Until now, it appeared chances were slim to none Utah's west desert would become the burial ground for Italy's low-level radioactive waste.

    An eight-state panel called the Northwest Compact on Low-Level Radioactive Waste was expected on Thursday to assert that Salt Lake City-based EnergySolutions cannot dispose of waste from Italy's dismantled reactors. And, since Gov. Jon Huntsman Jr. announced last month he would use the state's veto power to block the waste import, it looked as though EnergySolutions might have to scrap the multi-billion-dollar Italy contract.
    But that might have changed on Monday, when the company filed a lawsuit that asks the U.S. District Court in Utah to declare that the regional group has no say over what happens at the company's privately owned disposal site.
    Washington state attorney Michael S. Tribble said there would be no comment on the lawsuit from the compact until the member states discuss it on Thursday.
    "They've received it [EnergySolutions' suit] and are preparing to discuss any ramification it might have on their regulatory authority," said Tribble.
    Meanwhile, EnergySolutions continues to be on the agenda - but not to ask the compact's blessing to put about 1,600 tons of Italian waste into its mile-square disposal site in Tooele County.
    "We're going up there to answer any questions the board might have," said company spokesman Mark Walker.
    The company's legal team includes Michael S. Lee, who served for several years as the Utah governor's counsel. Lee played key roles on two nuclear waste issues the state was struggling with during those years: the state government's fight to prevent a storage site for spent reactor fuel from being opened at the Skull Valley Goshute Indian Reservation and efforts to prevent the state Legislature from stripping the governor of approval authority over the EnergySolutions site.
    Walker said company policy is that outside attorneys cannot comment on behalf of the company without authorization, so Lee could not speak about his roles in this case.
    However, Lisa Roskelley, Huntsman's spokeswoman, said the governor was "highly disappointed" that Lee is working with the company. She added, though, that the state isn't backing down on the Italy waste.
    "We are confident that our actions and the actions anticipated by the compact are under the compact's authority," she said.

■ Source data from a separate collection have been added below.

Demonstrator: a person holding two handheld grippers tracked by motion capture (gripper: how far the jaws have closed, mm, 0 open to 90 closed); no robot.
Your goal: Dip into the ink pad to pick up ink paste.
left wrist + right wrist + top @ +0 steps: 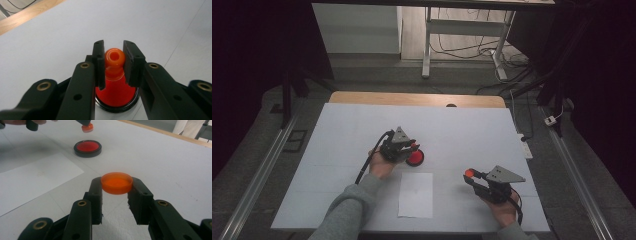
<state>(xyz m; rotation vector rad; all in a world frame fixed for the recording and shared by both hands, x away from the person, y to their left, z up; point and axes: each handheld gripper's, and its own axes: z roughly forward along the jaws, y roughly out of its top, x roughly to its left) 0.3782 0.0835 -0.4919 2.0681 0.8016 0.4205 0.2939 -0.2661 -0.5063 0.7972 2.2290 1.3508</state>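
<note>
The orange stamp (114, 58) looks like what this is all about: a little knobbed piece held by its neck in the left gripper (113, 62), jaws closed in on either side of it. From the left gripper view it's poised right over the red ink pad (117, 96), a round black-rimmed tin, and I honestly can't tell if the stamp face is touching the pad or just above it. In the right gripper view the stamp looks a bit lifted off, sitting just beyond the pad. Over on the other side, the right gripper (116, 187) is pinching a flat orange cap (116, 183) between its jaws, edge to edge, held off the table and well apart from the action. My guess is that's the lid off the pad or the stamp, parked out of the way. Just in front of the person lies a white sheet of paper (416, 194) on the white table cover (337, 130), near the pad. So I'd say we're at the inking step, and the next move would be carrying the stamp across to the paper and pressing it down square, without tilting it in the jaws.
</note>
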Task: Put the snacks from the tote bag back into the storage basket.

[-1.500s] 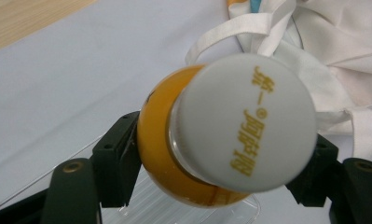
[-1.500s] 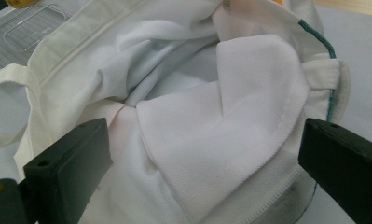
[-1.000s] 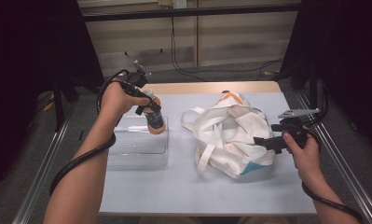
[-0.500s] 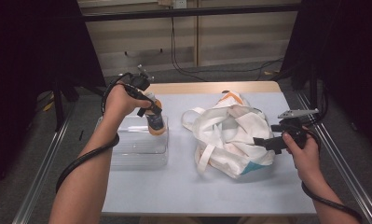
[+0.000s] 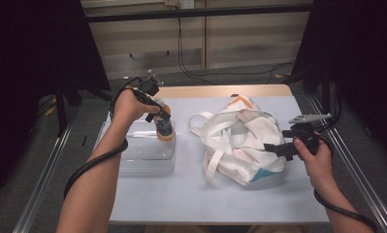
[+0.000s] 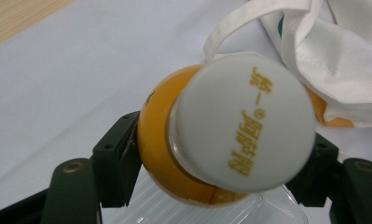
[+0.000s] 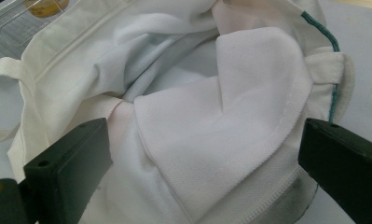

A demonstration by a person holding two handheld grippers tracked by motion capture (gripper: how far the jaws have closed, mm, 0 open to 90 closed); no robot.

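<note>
An orange bottle [image 5: 164, 129] with a white cap [image 6: 242, 123] hangs upright over the right edge of a clear plastic container [image 5: 141, 156]. My left gripper [image 5: 158, 115] is shut on the bottle, one jaw on each side of its orange body [image 6: 156, 140]. A crumpled white tote bag [image 5: 235, 140] with a teal trim lies in the middle of the table. At the bag's right side my right gripper [image 5: 274, 148] stands open. Its jaws are wide apart with white bag fabric [image 7: 211, 140] bulging between them.
The clear container [image 6: 174, 210] sits just below the bottle, and its corner [image 7: 13, 25] appears beyond the bag. The bag's strap [image 6: 249, 28] lies close to the bottle. The table has a pale blue cover [image 5: 191, 194] and a wooden far edge [image 5: 220, 91].
My left gripper has carried the bottle slightly down and toward me, closer to the container. The right gripper has stayed at the bag.
</note>
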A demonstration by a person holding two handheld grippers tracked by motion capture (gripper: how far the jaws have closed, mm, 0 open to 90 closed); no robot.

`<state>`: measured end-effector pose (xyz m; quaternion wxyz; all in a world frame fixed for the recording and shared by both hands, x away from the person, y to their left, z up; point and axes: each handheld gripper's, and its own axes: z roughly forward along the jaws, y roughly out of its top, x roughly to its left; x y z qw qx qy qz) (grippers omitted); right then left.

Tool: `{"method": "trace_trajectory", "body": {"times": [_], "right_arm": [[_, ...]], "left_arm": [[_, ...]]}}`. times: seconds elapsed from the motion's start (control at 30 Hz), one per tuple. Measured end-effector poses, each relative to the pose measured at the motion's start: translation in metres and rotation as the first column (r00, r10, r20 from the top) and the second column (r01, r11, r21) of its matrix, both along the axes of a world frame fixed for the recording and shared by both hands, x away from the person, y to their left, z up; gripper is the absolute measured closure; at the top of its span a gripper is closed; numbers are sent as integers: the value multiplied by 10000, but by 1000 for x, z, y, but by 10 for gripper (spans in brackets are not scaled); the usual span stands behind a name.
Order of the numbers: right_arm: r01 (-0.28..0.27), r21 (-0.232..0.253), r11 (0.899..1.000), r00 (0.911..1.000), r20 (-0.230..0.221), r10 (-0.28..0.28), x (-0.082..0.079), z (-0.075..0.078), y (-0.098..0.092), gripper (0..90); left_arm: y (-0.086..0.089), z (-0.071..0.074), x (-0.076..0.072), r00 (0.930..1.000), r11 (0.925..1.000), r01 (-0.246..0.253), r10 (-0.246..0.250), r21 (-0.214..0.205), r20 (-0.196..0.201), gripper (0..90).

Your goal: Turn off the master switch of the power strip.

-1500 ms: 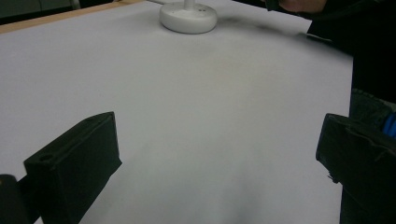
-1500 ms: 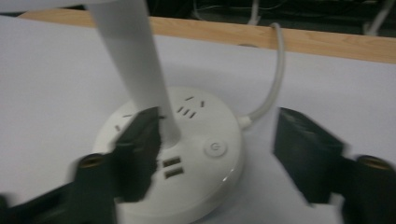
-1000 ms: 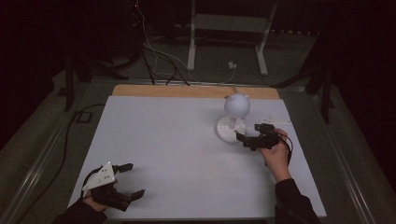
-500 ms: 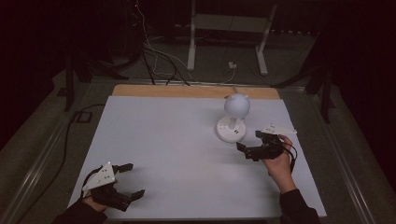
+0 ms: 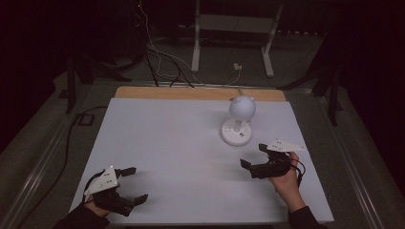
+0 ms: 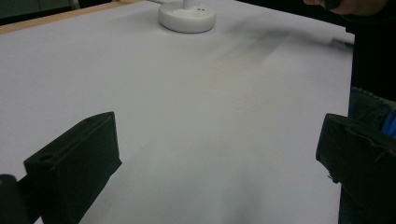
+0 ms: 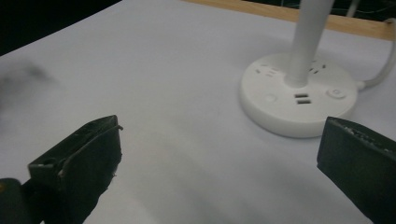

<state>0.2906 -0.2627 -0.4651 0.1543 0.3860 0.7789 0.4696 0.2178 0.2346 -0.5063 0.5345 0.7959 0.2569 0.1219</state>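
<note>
Lamp head: cut off by the top edge in the right gripper view.
Lamp stem: cut off in the left gripper view.
Lamp cable: ran out past the right edge.
Base markings: too small to read.

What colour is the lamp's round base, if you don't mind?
White; the lamp's round base shows best in the right gripper view.

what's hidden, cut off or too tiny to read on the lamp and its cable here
- Lamp head: cut off by the top edge in the right gripper view, where the stem runs out of frame.
- Base markings: too small in the high view.
- Cable: leaves the right edge in the right gripper view.
</note>
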Motion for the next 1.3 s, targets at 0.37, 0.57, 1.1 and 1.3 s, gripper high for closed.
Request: {"method": "trace_trajectory", "body": {"times": [0.37, 0.57, 1.1, 1.3], "right_arm": [[-629, -439, 9971, 9980, -125, 624, -21, -17, 2, 0], [-1116, -446, 9928, 9937, -172, 1109, -27, -28, -1, 0], [-1892, -1009, 9767, 9816, 71, 1909, -45, -47, -16, 0], [-2095, -1242, 9699, 9776, -64, 2103, -52, -52, -21, 0]], "left_arm": [[0, 0, 0, 10000, 10000, 26, -26, 29, -11, 1], [0, 0, 0, 10000, 10000, 36, -36, 11, -8, 1], [0, 0, -1, 10000, 10000, 31, -31, 31, -8, 1], [0, 0, -1, 10000, 10000, 34, -34, 62, -12, 1]]}}
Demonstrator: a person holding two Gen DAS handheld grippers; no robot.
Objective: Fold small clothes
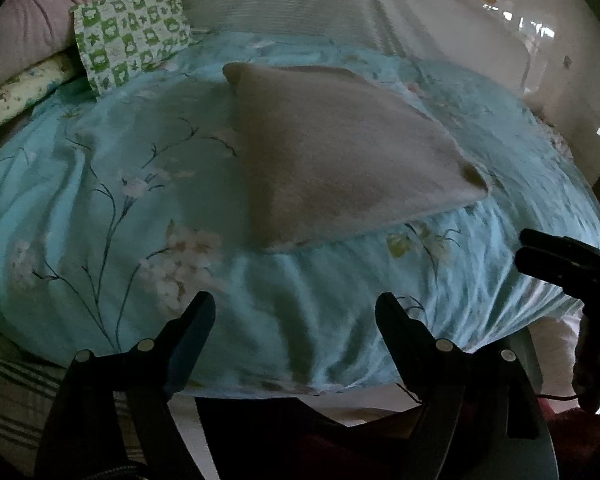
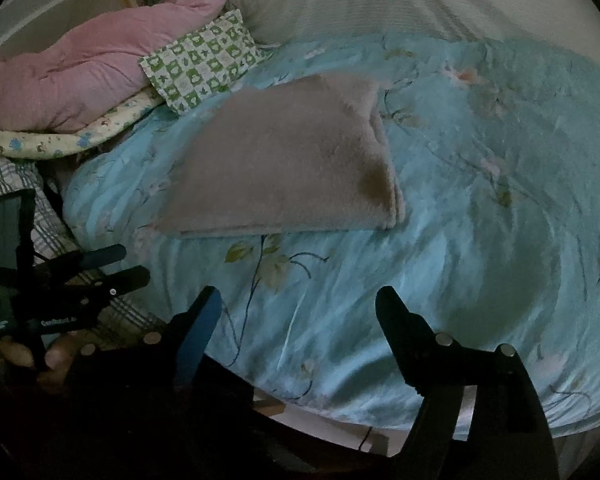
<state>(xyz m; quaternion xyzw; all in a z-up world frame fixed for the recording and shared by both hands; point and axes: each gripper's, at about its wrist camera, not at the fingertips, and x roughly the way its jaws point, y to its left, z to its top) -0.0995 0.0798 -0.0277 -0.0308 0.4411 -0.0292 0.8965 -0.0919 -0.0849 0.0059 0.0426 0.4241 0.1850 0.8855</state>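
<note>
Now the folded beige fleece cloth lies flat on the light blue flowered bed sheet, near the green checked pillow, while the left gripper and the right gripper both stand wide apart and empty above the sheet.

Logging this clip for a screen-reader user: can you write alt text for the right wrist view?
A folded beige cloth lies on a light blue floral bedspread, apart from the open, empty right gripper in the foreground. Behind it sit a green checked pillow and a pink quilt; the left gripper shows at the left edge.
</note>
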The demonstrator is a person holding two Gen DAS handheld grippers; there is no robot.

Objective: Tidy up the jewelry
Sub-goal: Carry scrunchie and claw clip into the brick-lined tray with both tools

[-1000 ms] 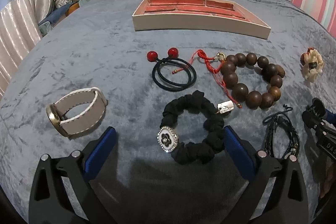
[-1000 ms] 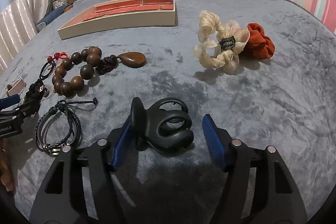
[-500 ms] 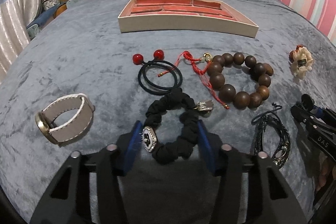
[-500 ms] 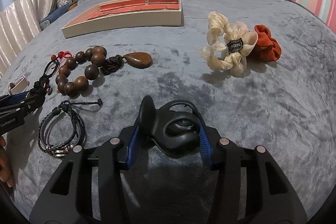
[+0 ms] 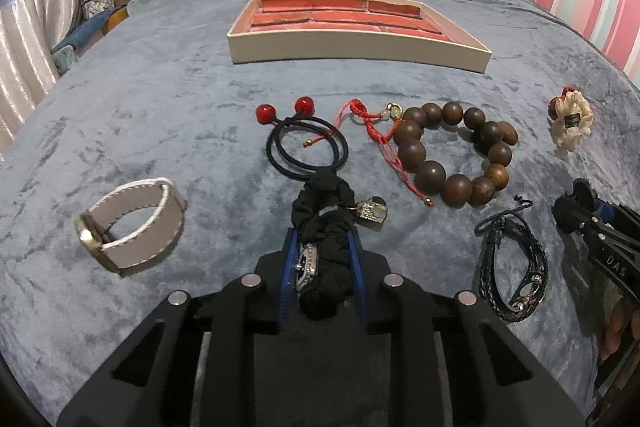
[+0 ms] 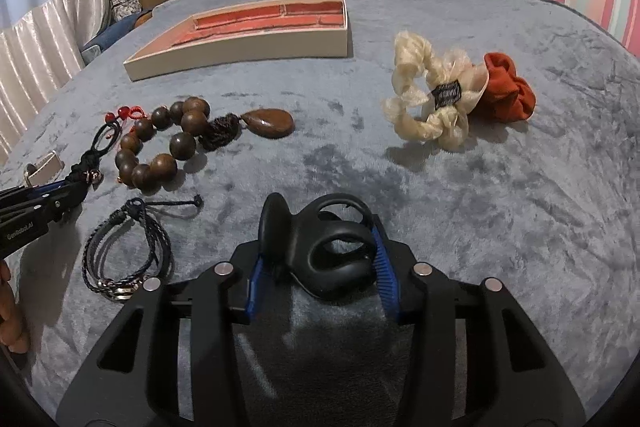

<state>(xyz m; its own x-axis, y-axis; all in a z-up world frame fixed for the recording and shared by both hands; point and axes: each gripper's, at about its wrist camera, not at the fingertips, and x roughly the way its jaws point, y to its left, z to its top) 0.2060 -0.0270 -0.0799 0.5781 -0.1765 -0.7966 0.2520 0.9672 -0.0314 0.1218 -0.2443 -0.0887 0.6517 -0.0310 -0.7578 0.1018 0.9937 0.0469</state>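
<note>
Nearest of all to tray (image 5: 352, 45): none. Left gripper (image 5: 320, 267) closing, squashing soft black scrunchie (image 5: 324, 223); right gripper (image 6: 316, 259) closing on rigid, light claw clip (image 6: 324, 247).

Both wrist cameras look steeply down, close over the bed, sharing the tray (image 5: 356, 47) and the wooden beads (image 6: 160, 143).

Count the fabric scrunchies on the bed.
3. The black scrunchie sits between the closing left gripper's pads; the cream scrunchie lies far right, and the rust-orange scrunchie is tucked right behind it.
</note>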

    Congress created the compact more than two decades ago to manage the nation's low-level radioactive waste, which does not include highly contaminated reactor fuel or transuranic waste. Now there are just three low-level disposal sites in the nation: government-owned facilities in South Carolina and Washington state, which only accept waste from certain states, and the Utah site, which now accepts about 98 percent of the nation's waste.
    Nearly 20 years ago, the state regulator who oversaw the Tooele County site appeared before the Northwest Compact to ask for an exception that would allow the operation of the site, then called Envirocare of Utah, within the compact's boundaries. A scandal over the relationship between Envirocare's owner and the regulator landed the regulator in federal prison for more than a year.
    Now, Huntsman and several members of Congress say that foreign waste should not be permitted in the United States. Huntsman said he would use the state's vote on the compact to block the Italy waste in the absence of a federal policy.
    The company has said the U.S. Nuclear Regulatory Commission is the proper authority over foreign waste imports.
    The federal agency is reviewing the company's request to take 20,000 tons of waste from Italy's dismantled reactors, recycle it in an EnergySolutions plant in Tennessee and dispose of the remaining 1,600 tons in Utah. The agency has already heard from more than 1,600 people in the U.S., Italy and France about the request.